New Democrat Party leader Jagmeet Singh accused the Conservatives of opposing a public inquiry into election interference on the same day he voted against a motion for one.
On Tuesday, Singh and every other NDP MP voted against a Conservative-led motion that would have forced a public inquiry into Chinese election interference.
On the very same Tuesday night in Parliament, Singh had the gall to say the Conservatives didn’t want a public inquiry.
The NDP’s support for the Trudeau Liberals was the difference-maker in blocking the public inquiry.
The Conservatives’ motion would have required Telford to testify before a Conservative-led Standing Committee on Access to Information, Privacy and Ethics.

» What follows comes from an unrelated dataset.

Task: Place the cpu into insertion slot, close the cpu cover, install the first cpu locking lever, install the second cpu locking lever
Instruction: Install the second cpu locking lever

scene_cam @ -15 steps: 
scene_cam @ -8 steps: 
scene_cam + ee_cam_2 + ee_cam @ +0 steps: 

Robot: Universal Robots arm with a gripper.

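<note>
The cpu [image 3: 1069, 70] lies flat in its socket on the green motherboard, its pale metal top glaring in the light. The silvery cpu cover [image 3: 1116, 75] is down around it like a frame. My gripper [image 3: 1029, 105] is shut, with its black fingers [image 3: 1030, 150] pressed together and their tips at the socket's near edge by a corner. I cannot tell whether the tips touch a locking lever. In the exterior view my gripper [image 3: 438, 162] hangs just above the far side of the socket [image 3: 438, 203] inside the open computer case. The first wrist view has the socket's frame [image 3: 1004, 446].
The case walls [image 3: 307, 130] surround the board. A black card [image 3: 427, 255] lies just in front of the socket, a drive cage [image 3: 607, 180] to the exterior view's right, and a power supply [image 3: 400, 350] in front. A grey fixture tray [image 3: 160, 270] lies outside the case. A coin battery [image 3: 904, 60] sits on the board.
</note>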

The call for a public inquiry follows several leaks to the media from the Canadian Security Intelligence Service (CSIS) that suggested the Chinese Communist Party interfered in Canada’s 2019 and 2021 elections to help Trudeau win.
Singh had threatened to vote in favour of the Conservative’s motion unless Trudeau stopped blocking his Chief of Staff, Katie Telford, from testifying on election interference in the Procedure and House Affairs Committee (PROC). The PROC is investigating election interference, but it’s not a public inquiry.
After Singh’s threat, Trudeau conceded and said he would finally allow Telford to testify after having his Liberal MPs spend a combined twenty-four hours filibustering all previous attempts to have her speak.
Singh’s NDP MPs had proposed a motion weeks before to have a public inquiry, which the Conservative and Bloq Québécois MPs supported, but the motion wasn’t held in the House of Commons, and Trudeau was able to reject it — which he did.
Trudeau instead opted to appoint his own handpicked “special rapporteur” to investigate the matter of election interference, appointing his family friend David Johnston.
Subsequently, the Conservatives put forward a new motion in the House of Commons, which the NDP-Liberals all voted against on Tuesday. Bloq Québécois and Conservative MPs voted in favour of the motion, but lost the vote thanks to the NDP backing the Liberals as usual.
Last week, a poll showed that one in five Canadians don’t believe Trudeau was legitimately elected as questions about Chinese electoral interference mount.